Back at the guildmaster's office, the team was thinking to go and find Gogen and ask him the whereabouts of the guardians when suddenly Gogen himself appears before them. He told them that the guardians now resides upon a massive structure called the Ghost Dream Crystal in Eteru Isle. So, the team move to Eteru and once again head into the Trial Cave. At the crystal, a voice was heard that the one was going to talk to the guardians must leave their earthly body behind, with no guarantee to be able to return safely. Alec's boldness and kindness makes him step forward and stun his friends to the ground so they won't be able to stop him from going. After leaving his body and enter the Crystal Chamber, he was greeted by Arc and Kukuru, telling him that they had been watching his journey since he got his hunter's crest. The guardians then shows themselves before Alec and give him their blessing to create the ark. After several calls from his friends, Alec then returned to the material world and told his friends to lay the material in a line. Together, they watch anxiously as the new ark was magically created before their eyes.

Taking the new ark, they all return to the Guildmaster's office and prepare themselves for the final battle. The guild itself has received word from Elc that he has finished reassembling the Hien back and it is now ready to fly. Alec and Elc reach the sky castle. After fighting through the castle, they eventually defeat Seville and Galdo. As they reach the professor, he arrogantly shrugged off everyone's warnings and eventually releases the Dark One. The group used the new Ark against it but nothing happened. A joint effort by Sharon, a redeeming Lugwig and Elc pushes back the Dark One from escaping, leaving the remaining group to fight. After a fierce fight, the Dark One tries to tempt the group by offering its power to restore the world. None of them took its offer; they had resolved that they can rebuild their world by their own means and with that, the new Ark began to activate. Realizing what caused this and focusing on the good, the heroes managed to seal it in the new Ark once and for all.
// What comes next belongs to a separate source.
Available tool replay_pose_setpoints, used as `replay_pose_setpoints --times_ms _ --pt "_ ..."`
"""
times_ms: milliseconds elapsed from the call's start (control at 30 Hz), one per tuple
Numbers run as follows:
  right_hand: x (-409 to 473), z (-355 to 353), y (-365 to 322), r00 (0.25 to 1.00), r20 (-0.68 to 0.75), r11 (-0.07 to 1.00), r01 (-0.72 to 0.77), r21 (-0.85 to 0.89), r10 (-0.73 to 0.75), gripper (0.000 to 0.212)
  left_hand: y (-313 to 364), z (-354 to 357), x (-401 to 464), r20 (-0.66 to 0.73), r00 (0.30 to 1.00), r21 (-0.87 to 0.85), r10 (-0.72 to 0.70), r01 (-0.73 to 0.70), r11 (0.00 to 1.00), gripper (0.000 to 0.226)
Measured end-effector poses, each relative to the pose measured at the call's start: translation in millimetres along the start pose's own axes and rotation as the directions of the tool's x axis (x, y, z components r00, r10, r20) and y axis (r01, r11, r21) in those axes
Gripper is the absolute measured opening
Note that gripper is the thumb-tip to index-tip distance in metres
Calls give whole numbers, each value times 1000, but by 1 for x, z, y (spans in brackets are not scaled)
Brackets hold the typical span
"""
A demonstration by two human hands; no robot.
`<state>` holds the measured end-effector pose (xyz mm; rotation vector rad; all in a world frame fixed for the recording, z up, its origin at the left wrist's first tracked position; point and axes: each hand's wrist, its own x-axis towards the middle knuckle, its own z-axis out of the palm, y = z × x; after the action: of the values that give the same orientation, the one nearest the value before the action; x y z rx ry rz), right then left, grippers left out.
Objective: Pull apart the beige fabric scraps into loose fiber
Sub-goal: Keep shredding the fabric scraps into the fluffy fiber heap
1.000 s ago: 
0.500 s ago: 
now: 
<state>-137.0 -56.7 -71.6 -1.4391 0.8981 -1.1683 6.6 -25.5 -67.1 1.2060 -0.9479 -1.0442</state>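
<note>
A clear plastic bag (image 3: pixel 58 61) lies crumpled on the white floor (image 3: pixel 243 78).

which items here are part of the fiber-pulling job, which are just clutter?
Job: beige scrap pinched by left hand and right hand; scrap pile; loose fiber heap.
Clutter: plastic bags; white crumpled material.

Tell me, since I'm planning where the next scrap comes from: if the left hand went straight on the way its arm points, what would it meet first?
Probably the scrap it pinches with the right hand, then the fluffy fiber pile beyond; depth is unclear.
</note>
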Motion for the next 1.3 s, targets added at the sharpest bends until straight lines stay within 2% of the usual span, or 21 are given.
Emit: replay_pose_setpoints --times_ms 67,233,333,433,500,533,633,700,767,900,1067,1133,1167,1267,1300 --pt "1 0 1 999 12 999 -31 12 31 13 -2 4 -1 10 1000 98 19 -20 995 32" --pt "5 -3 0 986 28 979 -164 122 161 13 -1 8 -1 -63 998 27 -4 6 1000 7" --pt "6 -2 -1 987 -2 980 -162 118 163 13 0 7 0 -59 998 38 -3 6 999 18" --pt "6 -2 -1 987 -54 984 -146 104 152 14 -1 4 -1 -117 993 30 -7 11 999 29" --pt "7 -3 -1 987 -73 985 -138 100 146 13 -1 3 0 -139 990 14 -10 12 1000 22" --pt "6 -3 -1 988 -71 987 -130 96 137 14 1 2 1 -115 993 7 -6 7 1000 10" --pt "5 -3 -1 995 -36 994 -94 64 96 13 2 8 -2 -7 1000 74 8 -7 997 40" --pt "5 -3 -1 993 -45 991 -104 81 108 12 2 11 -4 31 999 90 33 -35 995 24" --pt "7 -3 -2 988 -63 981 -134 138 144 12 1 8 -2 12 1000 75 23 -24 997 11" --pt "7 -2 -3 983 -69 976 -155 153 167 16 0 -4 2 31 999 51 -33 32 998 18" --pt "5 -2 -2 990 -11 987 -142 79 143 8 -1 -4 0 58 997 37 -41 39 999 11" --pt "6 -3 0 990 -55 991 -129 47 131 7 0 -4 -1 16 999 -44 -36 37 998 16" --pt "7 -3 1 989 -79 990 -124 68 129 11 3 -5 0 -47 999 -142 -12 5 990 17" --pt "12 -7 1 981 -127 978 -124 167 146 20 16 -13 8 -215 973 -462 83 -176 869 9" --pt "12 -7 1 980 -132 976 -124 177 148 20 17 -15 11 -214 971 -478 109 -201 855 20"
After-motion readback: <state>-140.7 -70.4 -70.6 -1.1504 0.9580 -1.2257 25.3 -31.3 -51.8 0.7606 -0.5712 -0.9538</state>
In the aftermath, Lugwig acknowledges his flawed direction with the Academy; Sharon offered to help Lugwig make amends for the harm he caused. Each member of the group goes off to resume their lives: Anriette (if you take on a series of jobs related to her) returns home and now enjoys being more independent. Velhart visits his brother's grave, stating that the threat is over. Marisa returns to the Spell Institute and become a teacher. Theo goes to Lieza's ranch to work with the monsters there. Cheryl visits the new Eternal Tree, thinking about the hope of a new life in a new world. Alec and Lutz return home to Sasha Village as heroes.

==Reception==
An RPGFan review criticises this game as being the "weakest Arc The Lad game yet". It says that the game lacks a good plot, the gameplay is too slow and drawn out, and the soundtrack of the game being lackluster.